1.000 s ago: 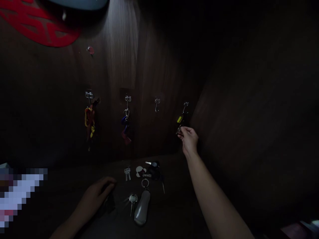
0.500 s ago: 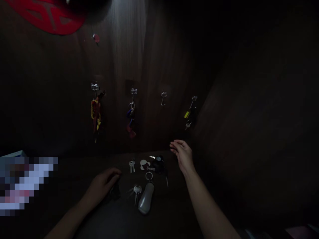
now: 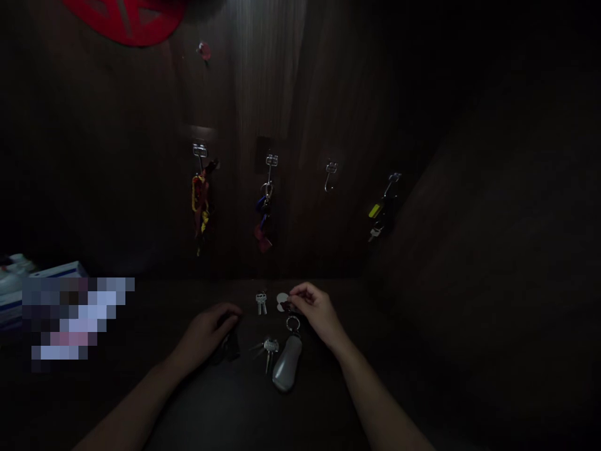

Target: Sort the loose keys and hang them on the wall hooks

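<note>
My right hand (image 3: 319, 313) reaches over a bunch of keys on the dark wooden surface, thumb and fingers pinched together at it. A round whitish tag (image 3: 282, 299) shows beside the fingertips, while most of that bunch is hidden under the hand. Just below lies a grey teardrop-shaped key fob (image 3: 287, 364) with a metal ring. Silver keys (image 3: 270, 346) sit left of the fob, and a small pair of keys (image 3: 261, 303) lies farther back. My left hand (image 3: 204, 335) rests on the surface, fingers loosely curved and thumb apart, beside a dark object (image 3: 231, 346) too dim to identify.
Metal hooks line the dark wooden panel. One holds a red-and-yellow strap (image 3: 200, 197), another keys with blue and red pieces (image 3: 264, 219), another keys with a yellow tag (image 3: 375, 210). A bare hook (image 3: 330, 175) hangs between. Boxes (image 3: 61, 270) stand at left.
My right hand has moved left and down from beside the keys onto the bunch, covering the black car keys. My left hand stays by the dark object. The view has shifted slightly.
</note>
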`<action>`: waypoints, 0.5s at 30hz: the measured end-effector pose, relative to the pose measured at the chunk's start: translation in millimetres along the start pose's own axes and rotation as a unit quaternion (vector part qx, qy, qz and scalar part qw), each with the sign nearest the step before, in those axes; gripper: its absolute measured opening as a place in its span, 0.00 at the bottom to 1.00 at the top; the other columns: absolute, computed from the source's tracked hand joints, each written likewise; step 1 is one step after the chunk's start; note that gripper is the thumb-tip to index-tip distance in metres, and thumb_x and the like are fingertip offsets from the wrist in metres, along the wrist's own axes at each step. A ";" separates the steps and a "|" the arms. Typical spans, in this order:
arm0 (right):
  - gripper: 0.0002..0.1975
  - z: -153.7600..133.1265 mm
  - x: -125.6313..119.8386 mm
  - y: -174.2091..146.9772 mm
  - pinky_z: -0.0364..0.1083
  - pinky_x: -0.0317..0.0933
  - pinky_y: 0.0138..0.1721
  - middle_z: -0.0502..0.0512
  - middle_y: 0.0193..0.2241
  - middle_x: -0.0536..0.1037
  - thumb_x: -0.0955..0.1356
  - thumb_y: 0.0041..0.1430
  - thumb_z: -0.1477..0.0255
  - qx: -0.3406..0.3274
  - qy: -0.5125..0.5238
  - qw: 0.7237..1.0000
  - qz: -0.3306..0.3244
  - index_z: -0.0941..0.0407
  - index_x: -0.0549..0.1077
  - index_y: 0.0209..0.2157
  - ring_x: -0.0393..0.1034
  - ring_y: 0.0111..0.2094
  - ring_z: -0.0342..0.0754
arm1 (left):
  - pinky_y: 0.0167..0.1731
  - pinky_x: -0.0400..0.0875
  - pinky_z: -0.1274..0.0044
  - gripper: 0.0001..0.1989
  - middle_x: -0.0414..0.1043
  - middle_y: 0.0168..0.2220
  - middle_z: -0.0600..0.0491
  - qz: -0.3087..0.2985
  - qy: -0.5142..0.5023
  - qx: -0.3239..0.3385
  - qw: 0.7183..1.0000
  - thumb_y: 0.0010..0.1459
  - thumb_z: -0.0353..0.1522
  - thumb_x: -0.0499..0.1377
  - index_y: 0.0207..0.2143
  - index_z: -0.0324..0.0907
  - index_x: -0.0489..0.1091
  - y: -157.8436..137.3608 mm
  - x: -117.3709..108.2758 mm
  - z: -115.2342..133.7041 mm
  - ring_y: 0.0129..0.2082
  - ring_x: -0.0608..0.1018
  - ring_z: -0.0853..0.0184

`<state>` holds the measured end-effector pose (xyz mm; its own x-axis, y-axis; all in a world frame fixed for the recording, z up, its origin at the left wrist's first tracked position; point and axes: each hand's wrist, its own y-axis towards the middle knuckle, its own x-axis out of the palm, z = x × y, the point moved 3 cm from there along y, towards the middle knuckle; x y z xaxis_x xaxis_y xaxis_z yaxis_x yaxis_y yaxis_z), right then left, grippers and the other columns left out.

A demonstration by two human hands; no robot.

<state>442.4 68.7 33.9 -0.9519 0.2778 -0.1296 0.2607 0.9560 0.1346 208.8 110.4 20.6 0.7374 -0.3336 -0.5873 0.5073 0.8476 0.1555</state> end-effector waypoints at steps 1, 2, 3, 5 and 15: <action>0.07 0.8 3.5 -1.5 0.42 0.61 0.30 0.49 0.24 0.74 0.69 0.47 0.68 -0.011 -0.021 0.999 -0.022 0.56 0.71 0.27 0.69 0.27 0.43 | 0.42 0.68 0.76 0.10 0.77 0.38 0.56 0.000 -0.001 0.000 1.000 0.58 0.38 0.52 0.36 0.47 0.72 -0.2 -0.5 -0.1 0.40 0.77 0.63; 0.06 1.3 6.7 -3.2 0.42 0.61 0.31 0.49 0.25 0.74 0.69 0.48 0.69 -0.021 -0.043 0.998 -0.045 0.56 0.71 0.28 0.69 0.28 0.43 | 0.42 0.68 0.76 0.10 0.77 0.38 0.56 0.000 -0.003 -0.001 1.000 0.58 0.38 0.52 0.36 0.47 0.71 -0.3 -1.3 -0.1 0.40 0.77 0.64; 0.05 1.7 9.7 -5.2 0.42 0.60 0.31 0.49 0.27 0.74 0.68 0.50 0.69 -0.030 -0.068 0.995 -0.070 0.56 0.72 0.28 0.68 0.29 0.43 | 0.42 0.68 0.76 0.10 0.77 0.38 0.56 0.002 -0.004 -0.004 1.000 0.58 0.38 0.52 0.37 0.47 0.71 -0.5 -2.7 -0.2 0.40 0.77 0.64; 0.04 2.2 15.2 -9.6 0.41 0.59 0.30 0.49 0.28 0.74 0.67 0.52 0.71 -0.040 -0.118 0.985 -0.120 0.56 0.72 0.30 0.68 0.29 0.42 | 0.42 0.68 0.76 0.11 0.77 0.39 0.57 0.011 -0.004 -0.013 1.000 0.58 0.38 0.52 0.38 0.48 0.71 -0.4 -7.7 -1.0 0.40 0.77 0.64; 0.06 -14.3 39.0 -30.4 0.42 0.60 0.39 0.49 0.32 0.76 0.67 0.54 0.77 -0.140 -0.261 0.926 -0.236 0.53 0.75 0.31 0.69 0.36 0.44 | 0.42 0.67 0.75 0.07 0.74 0.37 0.56 -0.093 0.022 0.001 0.995 0.53 0.35 0.58 0.34 0.47 0.74 -6.0 -33.3 3.7 0.40 0.75 0.64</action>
<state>395.0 49.1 38.8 -0.7232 -0.0866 -0.6852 -0.2849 0.9412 0.1817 182.8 114.9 42.2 0.6110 -0.4660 -0.6400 0.6342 0.7719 0.0434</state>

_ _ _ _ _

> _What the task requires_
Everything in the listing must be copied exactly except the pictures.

> _Response to this exercise_
1.000 s ago: 
0.500 s ago: 
now: 

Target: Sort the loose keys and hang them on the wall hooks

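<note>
My right hand (image 3: 319, 313) reaches over a bunch of keys on the dark wooden surface, thumb and fingers pinched together at it. A round whitish tag (image 3: 282, 299) shows beside the fingertips, while most of that bunch is hidden under the hand. Just below lies a grey teardrop-shaped key fob (image 3: 287, 364) with a metal ring. Silver keys (image 3: 270, 346) sit left of the fob, and a small pair of keys (image 3: 261, 303) lies farther back. My left hand (image 3: 204, 335) rests on the surface, fingers loosely curved and thumb apart, beside a dark object (image 3: 231, 346) too dim to identify.
Metal hooks line the dark wooden panel. One holds a red-and-yellow strap (image 3: 200, 197), another keys with blue and red pieces (image 3: 264, 219), another keys with a yellow tag (image 3: 375, 210). A bare hook (image 3: 330, 175) hangs between. Boxes (image 3: 61, 270) stand at left.
My right hand has moved left and down from beside the keys onto the bunch, covering the black car keys. My left hand stays by the dark object. The view has shifted slightly.
</note>
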`<action>`: waypoints, 0.5s at 30hz: the measured end-effector pose, relative to the pose measured at the chunk's start: translation in millimetres along the start pose's own axes and rotation as a unit quaternion (vector part qx, qy, qz and scalar part qw), each with the sign nearest the step before, in those axes; gripper: its absolute measured opening as a place in its span, 0.00 at the bottom to 1.00 at the top; the other columns: absolute, computed from the source's tracked hand joints, each written likewise; step 1 is one step after the chunk's start; note that gripper is the thumb-tip to index-tip distance in metres, and thumb_x and the like are fingertip offsets from the wrist in metres, along the wrist's own axes at each step. A ";" separates the steps and a "|" the arms. Typical spans, in this order:
arm0 (right):
  - gripper: 0.0002..0.1975
  - z: -153.7600..133.1265 mm
  - x: -125.6313..119.8386 mm
  - y: -174.2091..146.9772 mm
  - pinky_z: -0.0364..0.1083
  - pinky_x: -0.0317..0.0933
  - pinky_y: 0.0138..0.1721
  - middle_z: -0.0502..0.0512
  - middle_y: 0.0193..0.2241
  - middle_x: -0.0536..0.1037
  - thumb_x: -0.0955..0.1356
  - thumb_y: 0.0041..0.1430
  - thumb_z: -0.1477..0.0255
  - qx: -0.3406..0.3274
  - qy: -0.5125..0.5238
  - qw: 0.7237..1.0000
  - qz: -0.3306..0.3244
  - index_z: -0.0941..0.0407
  - index_x: -0.0549..0.1077
  - index_y: 0.0209..0.2157
  - ring_x: -0.0393..0.1034
  - ring_y: 0.0111..0.2094
  - ring_z: -0.0342..0.0754
arm1 (left):
  - pinky_y: 0.0167..0.1731
  - pinky_x: -0.0400..0.0875
  - pinky_z: -0.1274..0.0044
  - gripper: 0.0001..0.1989
  - middle_x: -0.0414..0.1043
  - middle_y: 0.0168..0.2220
  - middle_z: -0.0600..0.0491
  - qz: -0.3087..0.2985
  - qy: -0.5142..0.5023
  - qx: -0.3239..0.3385
  - qw: 0.7183..1.0000
  - thumb_y: 0.0010..0.1459
  - thumb_z: -0.0353..0.1522
  - thumb_x: -0.0499..0.1377
  - index_y: 0.0207..0.2143
  - index_z: -0.0324..0.0907
  - index_x: -0.0489..0.1091
  - y: -157.8436..137.3608 mm
  - x: -117.3709..108.2758 mm
  - z: -115.2342..133.7041 mm
  - ring_y: 0.0129..0.2082
  - ring_x: -0.0608..0.1018
  - ring_z: -0.0853..0.0184

`<state>` holds the measured end-effector pose (xyz mm; its own x-axis, y-axis; all in a world frame fixed for the recording, z up, its origin at the left wrist's first tracked position; point and axes: each hand's wrist, its own y-axis towards the middle knuckle, its own x-axis out of the palm, z = x × y, the point moved 3 cm from there along y, towards the middle knuckle; x y z xaxis_x xaxis_y xaxis_z yaxis_x yaxis_y yaxis_z), right then left, grippers and the other columns left out.

A demonstration by two human hands; no robot.

<state>442.4 68.7 33.9 -0.9519 0.2778 -0.1296 0.2607 0.9560 0.1346 208.8 110.4 20.6 0.7374 -0.3336 -0.5873 0.5073 0.8476 0.1555</state> end-effector waypoints at steps 1, 2, 3, 5 and 15: <action>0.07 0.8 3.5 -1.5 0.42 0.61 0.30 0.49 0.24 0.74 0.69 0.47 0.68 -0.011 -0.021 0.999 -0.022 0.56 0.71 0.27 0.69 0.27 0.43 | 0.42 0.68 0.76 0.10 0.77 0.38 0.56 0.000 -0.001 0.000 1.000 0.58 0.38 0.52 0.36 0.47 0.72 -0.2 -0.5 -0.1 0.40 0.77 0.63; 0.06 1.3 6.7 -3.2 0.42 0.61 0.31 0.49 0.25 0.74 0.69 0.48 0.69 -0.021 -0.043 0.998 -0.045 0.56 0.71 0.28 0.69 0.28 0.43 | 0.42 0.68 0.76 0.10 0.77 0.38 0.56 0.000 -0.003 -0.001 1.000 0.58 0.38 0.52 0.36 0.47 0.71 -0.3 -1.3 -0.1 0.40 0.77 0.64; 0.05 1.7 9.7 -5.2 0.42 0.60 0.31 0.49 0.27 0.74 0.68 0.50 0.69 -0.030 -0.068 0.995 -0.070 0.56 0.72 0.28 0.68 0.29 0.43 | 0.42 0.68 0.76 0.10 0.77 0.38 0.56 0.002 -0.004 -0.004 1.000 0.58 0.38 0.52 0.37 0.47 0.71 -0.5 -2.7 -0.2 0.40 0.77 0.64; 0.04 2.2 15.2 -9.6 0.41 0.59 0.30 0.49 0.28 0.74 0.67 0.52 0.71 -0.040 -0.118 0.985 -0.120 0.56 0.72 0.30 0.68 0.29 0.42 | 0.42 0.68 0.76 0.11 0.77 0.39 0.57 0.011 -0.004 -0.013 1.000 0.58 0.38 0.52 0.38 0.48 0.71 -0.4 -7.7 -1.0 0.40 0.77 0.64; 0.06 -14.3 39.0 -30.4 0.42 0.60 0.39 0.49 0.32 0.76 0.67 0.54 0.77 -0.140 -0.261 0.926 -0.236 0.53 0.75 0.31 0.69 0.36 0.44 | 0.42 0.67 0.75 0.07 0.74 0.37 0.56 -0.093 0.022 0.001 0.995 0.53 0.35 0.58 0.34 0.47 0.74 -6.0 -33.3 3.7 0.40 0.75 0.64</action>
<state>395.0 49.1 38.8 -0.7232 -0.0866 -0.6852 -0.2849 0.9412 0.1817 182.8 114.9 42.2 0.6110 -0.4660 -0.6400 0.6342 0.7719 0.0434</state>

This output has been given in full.